Bab 38 - Bibit Harapan

5.5K 583 57
                                    

Alunan lagu berjudul 'Jangan Rubah Takdirku' yang di populerkan oleh salah satu penyanyi kebanggaan Indonesia, Andmesh Kamaleng. Menjadi backsound pengiring perjalanan pulang dua insan yang sejak tadi sibuk bertaut dengan isi pikiran masing-masing.

Acara yang di selenggarakan KPIA di Masjid Raya Al-A'zhom, selesai pukul tiga sore. Semua anggota yang berasal dari Jabodetabek langsung bergegas pulang ke rumah masing-masing setelah berpamitan satu sama lain.

Hari ini event santunan anak yatim dan temu kangen antar anggota harus dinistakan oleh laki-laki bernama Wildan Septian Haris secara tidak langsung. Akibat pengakuan Wildan kepada Azam, Adisha harus rela menjadi bulan-bulanan para anggota KPIA yang terus meledeknya.

Sebenarnya hal itu bukan masalah besar bagi Adisha. Tapi yang membuat mood-nya jadi kacau adalah sikap Wildan yang terlalu kenak-kanakan. Atas dasar apa juga laki-laki itu tiba-tiba datang dan memotong ucapan Azam? Kalau bukan cemburu, lalu apa lagi?

"Hmm," Suara Wildan membuat kelopak mata Adisha semakin terpejam erat.

Dari kaca spion yang terdapat didalam mobil, Wildan berulang kali mencuri pandang terhadap penumpang dibelakangnya.

"Sha," Ujar Wildan setelah mempertimbangkan ucapannya berulang kali.

Tidak ada jawaban apapun, Adisha masih sama. Masih terpejam dan tidak menggubris ucapan Wildan sedikit pun.

"Saya tau kamu gak tidur."

Tetap tidak ada jawaban. Wildan lantas mengecilkan volume lagu yang sedang mengalun. Barangkali Adisha tidak mampu mendengar suaranya.

"Sha, tolong jangan salah paham. Soal kejadian tadi, saya cuma gak nyaman aja liat kamu ngobrol berduaan sama laki-laki itu. Saya cuma gak mau kalian dapet fitnah yang nggak-nggak."

"Dan soal tindakan saya yang gak sengaja pegang pipi kamu. Saya minta maaf, saya tau saya lancang, saya udah ngelanggar perjanjian yang saya buat sendiri. Saya gak bermaksud apapun sel-"

"Pak Wildan suka sama saya?"

Ciiit!

Suara decitan dari ban mobil yang di rem secara mendadak membuat jantung Adisha serasa ingin keluar dari rongga dada. Untung saja jalan yang mereka lewati sepi, coba kalau tidak? Pasti sudah terjadi kecelakaan beruntun.

"Astagfirullah! Pak Wildan kenapa ngerem mendadak sih? Kalau kita kecelakaan gimana?" Demo Adisha dengan mata yang langsung terbuka lebar.

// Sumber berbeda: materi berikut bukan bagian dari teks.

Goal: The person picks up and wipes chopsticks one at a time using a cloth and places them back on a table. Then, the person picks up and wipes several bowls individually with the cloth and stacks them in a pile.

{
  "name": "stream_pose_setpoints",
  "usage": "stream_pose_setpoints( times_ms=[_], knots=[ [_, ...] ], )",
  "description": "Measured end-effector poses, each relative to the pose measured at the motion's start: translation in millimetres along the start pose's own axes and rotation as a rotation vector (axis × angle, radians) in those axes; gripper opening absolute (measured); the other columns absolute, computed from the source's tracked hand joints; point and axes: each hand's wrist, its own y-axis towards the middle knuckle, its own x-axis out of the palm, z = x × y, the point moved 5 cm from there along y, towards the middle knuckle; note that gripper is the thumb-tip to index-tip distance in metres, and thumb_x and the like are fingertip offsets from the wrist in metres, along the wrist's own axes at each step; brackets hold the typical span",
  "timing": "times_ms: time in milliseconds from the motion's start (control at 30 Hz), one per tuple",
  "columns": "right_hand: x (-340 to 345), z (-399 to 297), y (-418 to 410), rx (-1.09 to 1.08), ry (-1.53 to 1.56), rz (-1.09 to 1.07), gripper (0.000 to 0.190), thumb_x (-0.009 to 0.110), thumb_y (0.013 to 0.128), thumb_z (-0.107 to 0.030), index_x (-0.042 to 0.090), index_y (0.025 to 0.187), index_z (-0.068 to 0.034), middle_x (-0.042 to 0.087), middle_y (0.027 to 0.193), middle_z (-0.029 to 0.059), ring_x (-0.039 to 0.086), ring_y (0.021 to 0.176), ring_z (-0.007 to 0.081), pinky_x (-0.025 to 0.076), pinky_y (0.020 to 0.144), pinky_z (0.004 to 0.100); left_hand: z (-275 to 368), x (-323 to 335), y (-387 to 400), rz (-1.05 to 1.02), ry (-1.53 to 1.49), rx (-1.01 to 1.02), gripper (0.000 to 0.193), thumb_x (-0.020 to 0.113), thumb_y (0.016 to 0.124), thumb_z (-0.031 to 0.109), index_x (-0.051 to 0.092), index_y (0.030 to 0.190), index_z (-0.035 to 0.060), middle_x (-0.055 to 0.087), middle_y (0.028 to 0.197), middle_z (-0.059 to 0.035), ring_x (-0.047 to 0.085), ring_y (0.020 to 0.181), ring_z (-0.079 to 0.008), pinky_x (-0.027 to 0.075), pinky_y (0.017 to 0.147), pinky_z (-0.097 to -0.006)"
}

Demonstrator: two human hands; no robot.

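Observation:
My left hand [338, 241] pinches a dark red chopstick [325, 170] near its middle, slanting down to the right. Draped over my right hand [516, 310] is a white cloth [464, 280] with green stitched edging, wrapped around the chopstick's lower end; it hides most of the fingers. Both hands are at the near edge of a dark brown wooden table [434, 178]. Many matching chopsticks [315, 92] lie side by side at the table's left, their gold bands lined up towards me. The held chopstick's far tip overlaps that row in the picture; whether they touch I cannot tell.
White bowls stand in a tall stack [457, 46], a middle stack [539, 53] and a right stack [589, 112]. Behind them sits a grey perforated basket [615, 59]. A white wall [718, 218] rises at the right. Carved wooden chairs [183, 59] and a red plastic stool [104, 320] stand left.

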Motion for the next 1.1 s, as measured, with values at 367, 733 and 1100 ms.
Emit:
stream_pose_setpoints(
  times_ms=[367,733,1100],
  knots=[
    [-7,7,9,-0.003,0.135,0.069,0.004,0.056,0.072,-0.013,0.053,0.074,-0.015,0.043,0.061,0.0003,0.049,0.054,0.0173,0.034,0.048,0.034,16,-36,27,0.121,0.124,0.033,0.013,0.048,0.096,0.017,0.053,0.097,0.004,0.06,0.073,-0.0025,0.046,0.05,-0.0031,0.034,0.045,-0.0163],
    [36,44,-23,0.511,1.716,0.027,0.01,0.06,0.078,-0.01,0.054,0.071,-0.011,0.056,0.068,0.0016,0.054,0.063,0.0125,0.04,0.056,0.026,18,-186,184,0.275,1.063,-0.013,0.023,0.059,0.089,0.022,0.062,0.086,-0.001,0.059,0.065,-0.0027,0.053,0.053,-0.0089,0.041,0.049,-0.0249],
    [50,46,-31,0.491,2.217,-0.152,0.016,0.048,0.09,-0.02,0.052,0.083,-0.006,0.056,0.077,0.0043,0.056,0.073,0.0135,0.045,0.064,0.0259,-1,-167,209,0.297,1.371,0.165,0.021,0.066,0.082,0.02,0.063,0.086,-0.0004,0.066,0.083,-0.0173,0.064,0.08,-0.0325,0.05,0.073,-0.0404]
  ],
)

"Ngapain nyalahin saya? Harusnya kamu itu intropeksi diri. Saya ngerem mendadak itu gara-gara kaget denger pertanyaan kamu yang gak masuk akal."

"Kenapa jadi nyalahin saya sih Pak? Kalau emang Pak Wildan gak suka sama saya, seharusnya sikap Bapak biasa aja. Gak usah salah tingkah sampe ngerem dadakan."

"Saya gak akan pernah suka sama kamu. Tolong kontrol rasa percaya diri kamu yang kelewat batas. Kamu harus sadar diri, kamu itu gak lebih dari sekedar istri sandiwara saya. Istri di atas kertas!" Tegas Wildan yang langsung menjalankan kembali mobilnya dengan kecepatan tinggi.

Kalimat itu cukup melukai perasaan Adisha. Rasanya benar-benar ngilu dan hancur tanpa sebab, padahal sudah sering kali ia mendapatkan sarkasme dari Wildan, tapi kali ini berbeda.

Wildan memang aneh, semakin hari sikapnya semakin sulit ditebak. Terkadang ia baik lalu berubah menjadi sangat dingin. Kemudian sangat tidak peduli sedikit pun terhadap apapun yang Adisha lakukan dan tiba-tiba memberikan perhatian secara tidak langsung. Sangat sulit di mengerti.

Tanpa di ketahui siapapun, jauh di lubuk hatinya, Adisha ingin sekali merasakan kasih sayang tulus yang sejak kecil selalu ia dambakan dari kekasih halalnya. Doa-doa yang ia panjatkan di sepertiga malamnya selalu tentang meminta yang terbaik, yang bertanggung jawab penuh terhadapnya, yang mampu melindunginya, mengasihinya, dan menyayangi ia sepenuh hati seperti mendiang sang Ayah.